Da extrema-direita à esquerda
A política está
em todo lado. Se alguém, como João Leitão, parodia o Estado Novo desta forma,
lá vem ela a correr por todos os meios. “No dia em que lançámos o trailer tinha
emails a acusarem-me de ser de extrema-direita e outros a acusarem-me de ser de
extrema-esquerda.

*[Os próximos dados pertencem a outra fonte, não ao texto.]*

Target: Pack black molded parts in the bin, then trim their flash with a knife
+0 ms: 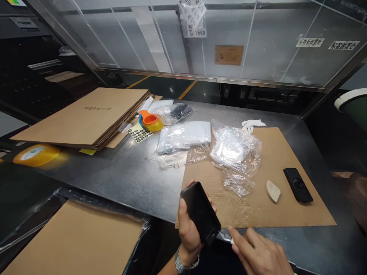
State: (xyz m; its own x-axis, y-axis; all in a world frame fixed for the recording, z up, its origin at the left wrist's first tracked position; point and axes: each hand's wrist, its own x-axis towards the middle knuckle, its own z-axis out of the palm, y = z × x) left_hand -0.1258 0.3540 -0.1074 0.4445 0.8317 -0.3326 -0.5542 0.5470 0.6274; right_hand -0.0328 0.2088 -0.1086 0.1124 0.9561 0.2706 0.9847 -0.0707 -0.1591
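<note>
In the head view my left hand [189, 229], with a metal watch band at the wrist, is wrapped around a black rectangular device [200, 210] and holds it tilted over the table's front edge. My right hand [258, 250] is closed just right of the device's lower end. A thin shiny piece with a whitish end [225, 236] runs from its fingertips to the device; its kind is unclear. On the cardboard sheet [266, 214] lie a similar black device [298, 185] with a round part and a small beige pad [273, 191].
Clear plastic bags [236, 149] and a pack of white sleeves [185, 135] lie mid-table. Behind are an orange-and-yellow tape dispenser [150, 120], black round stickers [139, 132] and a white glove [252, 124]. Stacked cardboard [86, 114] and a tape roll [37, 154] are left.
</note>
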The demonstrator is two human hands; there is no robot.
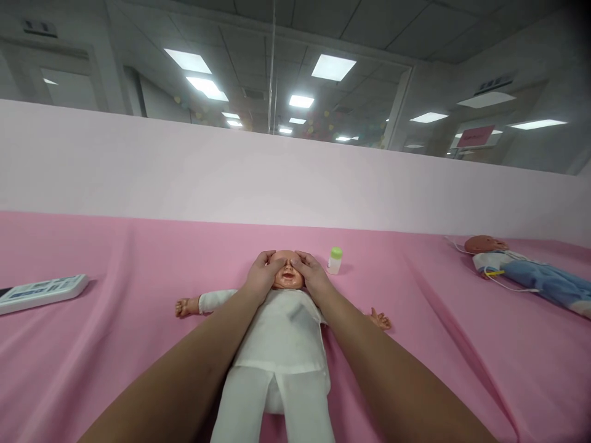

Posso dizer qual é a minha intenção, tenho uma posição
bastante clara anti-salazarista, a minha maneira de lidar com isso é assim, não
me sinto capaz de fazer algo superdramático”, afirma o também argumentista.
“Capitão Falcão”
vai para lá das questões sensíveis da ditadura e do comunismo, percorre
caminhos tão perigosos como a misoginia e o racismo. Coisa a que Gonçalo
Waddington responde desta maneira: “A ironia e o sarcasmo têm uma coisa muito
boa, que é a maneira de tu servires um prato com uma informação que é sensível.
E a ironia dá para as pessoas relaxarem um bocado, mas ainda assim pensarem
sobre o assunto.”
João Leitão, por
sua vez, não tem ilusões. Sabe que o filme vai ser acusado de mau gosto, por
todas e por nenhumas razões. O mesmo que foi tomar um café com Rui Salazar de
Mello, sobrinho-neto do ditador, e que lhe disse tudo. “Ele foi simpático, eu
fui sincero. Disse-lhe: ‘Não sei como dizer isto de outra maneira, mas espero
que fiques ofendido com o filme, esse é o meu objectivo.’ Aceito que haja
pessoas que digam que tratei o filme com leviandade, e se assim for fico
genuinamente com pena, é a única razão que admito que seja válida.” Capitão Falcão, por certo, discorda.